Signal to burn: the case for 3-Tesla cardiac MRI
Cardiovascular magnetic resonance using 3-Tesla MRI has been found to increase the detection of new or alternative conditions in patients who have suffered cardiac arrest, according to a team of Canadian-led researchers. The team’s Dr James White explains how diagnoses could be missed using traditional imaging techniques and how higher field strength could be the future of cardiac imaging.

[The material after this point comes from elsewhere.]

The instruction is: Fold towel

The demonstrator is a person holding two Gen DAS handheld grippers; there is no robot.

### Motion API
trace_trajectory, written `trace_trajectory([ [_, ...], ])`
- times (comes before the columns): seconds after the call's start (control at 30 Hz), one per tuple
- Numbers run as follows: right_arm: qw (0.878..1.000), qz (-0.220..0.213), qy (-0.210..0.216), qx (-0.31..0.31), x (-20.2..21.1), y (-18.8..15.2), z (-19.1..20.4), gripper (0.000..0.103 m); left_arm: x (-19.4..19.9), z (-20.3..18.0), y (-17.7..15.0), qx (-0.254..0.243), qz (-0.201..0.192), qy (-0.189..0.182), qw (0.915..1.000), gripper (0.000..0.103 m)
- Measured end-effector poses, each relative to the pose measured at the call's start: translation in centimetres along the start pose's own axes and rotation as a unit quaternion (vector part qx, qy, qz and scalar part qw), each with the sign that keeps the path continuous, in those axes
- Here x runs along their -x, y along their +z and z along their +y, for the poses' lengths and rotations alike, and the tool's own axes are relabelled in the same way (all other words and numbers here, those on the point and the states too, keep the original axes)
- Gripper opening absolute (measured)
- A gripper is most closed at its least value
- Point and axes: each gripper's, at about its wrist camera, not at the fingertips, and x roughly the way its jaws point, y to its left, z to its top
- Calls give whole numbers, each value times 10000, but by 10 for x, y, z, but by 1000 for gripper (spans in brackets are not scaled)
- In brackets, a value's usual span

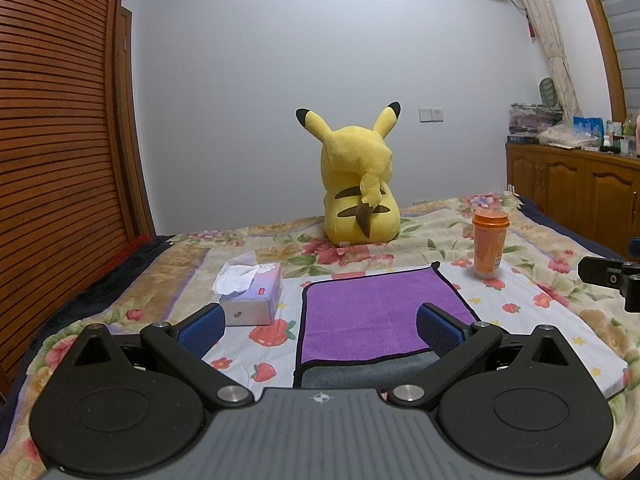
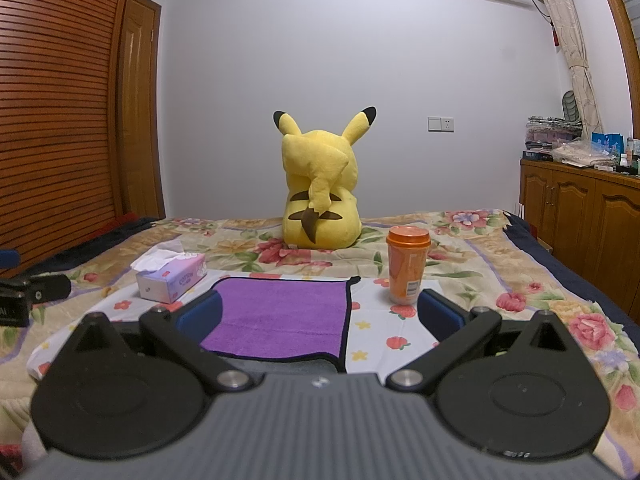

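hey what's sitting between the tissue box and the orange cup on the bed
The purple towel lies flat between the tissue box and the orange cup, touching neither; the right wrist view shows it best.

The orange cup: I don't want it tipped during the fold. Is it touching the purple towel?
Apart. The right wrist view shows patterned sheet between the orange cup and the purple towel's black-trimmed right edge.

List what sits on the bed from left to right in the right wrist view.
Tissue box → purple towel → Pikachu plush → orange lidded cup.
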Motion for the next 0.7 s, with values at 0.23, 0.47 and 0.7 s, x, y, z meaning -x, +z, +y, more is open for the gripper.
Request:
trace_trajectory([
  [0.23, 9998, 180, -14, 55, -8, -2, 4, 103, -10, -1, -8, -45, 248, -65, 9997, 103],
  [0.47, 9990, 413, 24, 139, -12, -5, 8, 103, -22, -8, -14, -157, 515, -34, 9985, 103],
  [0.7, 9980, 576, 52, 244, -25, -9, 12, 103, -38, -12, -18, -247, 748, -75, 9969, 103],
])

Assessing the function and structure of the heart with cardiovascular magnetic resonance (CMR) imaging, also known as cardiac MRI, is in widespread use, but is most commonly used at the lower of two magnet strengths - 1.5-Tesla. The higher field strength of 3-Tesla could potentially yield twice as much information, but factors such as higher cost, greater energy use and image degradation as a result of a higher number of artefacts has limited its use. New research, however, challenges these assumptions.

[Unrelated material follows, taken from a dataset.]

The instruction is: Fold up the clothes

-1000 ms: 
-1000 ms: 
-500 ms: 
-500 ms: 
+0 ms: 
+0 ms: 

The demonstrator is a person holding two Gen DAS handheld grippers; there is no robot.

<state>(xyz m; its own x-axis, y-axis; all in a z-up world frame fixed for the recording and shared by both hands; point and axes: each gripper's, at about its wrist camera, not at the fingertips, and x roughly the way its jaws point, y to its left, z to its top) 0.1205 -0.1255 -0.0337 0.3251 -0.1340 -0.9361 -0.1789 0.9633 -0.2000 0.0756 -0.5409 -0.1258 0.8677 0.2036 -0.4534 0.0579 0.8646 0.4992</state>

Dr James White of the Schulich School of Medicine and Dentistry at the University of Western Ontario is part of a team that has switched to the 3-Tesla field strengths for nearly all of its cardiac imaging and he believes that many of the challenges associated with the higher field strength can be successfully overcome. Accordingly, he feels that 3-Tesla cardiac MRI could, in many cases, yield far better diagnostic results and, therefore, greatly improve patient outcomes.
The challenges of 3-Tesla imaging
"We started using 3-Tesla MRI in 2007, and there were many concerns about using it for research rather than the 1.5-Tesla field strength. The medical community had not appreciated that imaging at higher field strengths was practical and people felt that the challenges would outweigh the benefits," says White.
"There are challenges, such as higher field inhomogeneity because the field is harder to stabilise. There are more artefacts and changes in the quality of the image, especially for accepted pulse sequences. That was a real challenge for 3-Tesla imaging, especially with banding artefacts that can go right across the heart. So, there were many undesirable effects."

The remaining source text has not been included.